Крингс нарушил правила игры, вскочил и частично вылез из плоскости экрана:
"Трус проклятый, тыловая крыса! Цейтцлер, Модель - все они предатели! Разжаловать и послать на передовую! Нам не пришлось бы оставить предмостное укрепление на Волге, если бы не они, ни в коем случае. Мобилизовав все имеющиеся резервы, я бы…"
Я восхитился элегантностью, с какой моя невеста остановила разбушевавшегося генерала и утихомирила молодежь, которая дружно зашикала. В следующем раунде Веро Леванд доказала, что Крингс намеревался бросить в бой дивизии, которые либо растаяли, фактически сравнявшись с батальонами, либо вообще были в то время вне пределов досягаемости.

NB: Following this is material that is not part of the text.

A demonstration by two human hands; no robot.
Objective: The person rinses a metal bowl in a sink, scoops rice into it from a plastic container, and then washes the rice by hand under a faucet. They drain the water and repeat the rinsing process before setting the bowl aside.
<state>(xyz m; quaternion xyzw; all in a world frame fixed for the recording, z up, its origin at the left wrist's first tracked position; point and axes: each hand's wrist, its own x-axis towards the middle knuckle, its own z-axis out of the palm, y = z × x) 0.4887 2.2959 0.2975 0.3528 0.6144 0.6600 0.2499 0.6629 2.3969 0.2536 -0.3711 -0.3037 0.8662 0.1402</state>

"По-моему, вы черпаете свои сведения из рапортов о потерях".
А Шербаум сказал: "Вы не учли, что еще в середине февраля наступила оттепель и, кроме того, бросили на фронт авиадивизию, предназначенную для борьбы с партизанами в лесистых местах западнее Сычевки".
Наконец, когда Веро Леванд объяснила, что движение по шоссе Вязьма - Ржев было прервано уже со второго марта, Линда - ведущая викторины - стукнула молотком по столу, как это делают на аукционах перед объявлением о том, что вещь продана, и дала понять, что атаки Крингса захлебнулись, несмотря на огромные потери, которые он нес. "Мы уже получили конечный результат, вот он перед нами. Гимназисты победили с убедительным счетом. Позвольте вас поздравить".
Конечно, я радовался успеху Шербаума в этой передаче. Ему и его приятельнице присудили премию - экскурсию по Рейну с заездом в Кобленц, чтобы посетить военный архив.
Линда изобразила полуулыбку: "Не будем, однако, забывать и второго участника. - И ободряюще продолжала: - Все это случилось в далеком прошлом, господин генерал-фельдмаршал". С этими словами она вручила Крингсу в качестве утешения карманное издание "Писем к Луцилию" на рисовой бумаге. Не раскрывая книги, он сразу стал цитировать, и у телеоператоров хватило вежливости не прерывать передачу до тех пор, пока генерал не закончил: "Не надеясь на пощаду, мы вступаем в жизнь".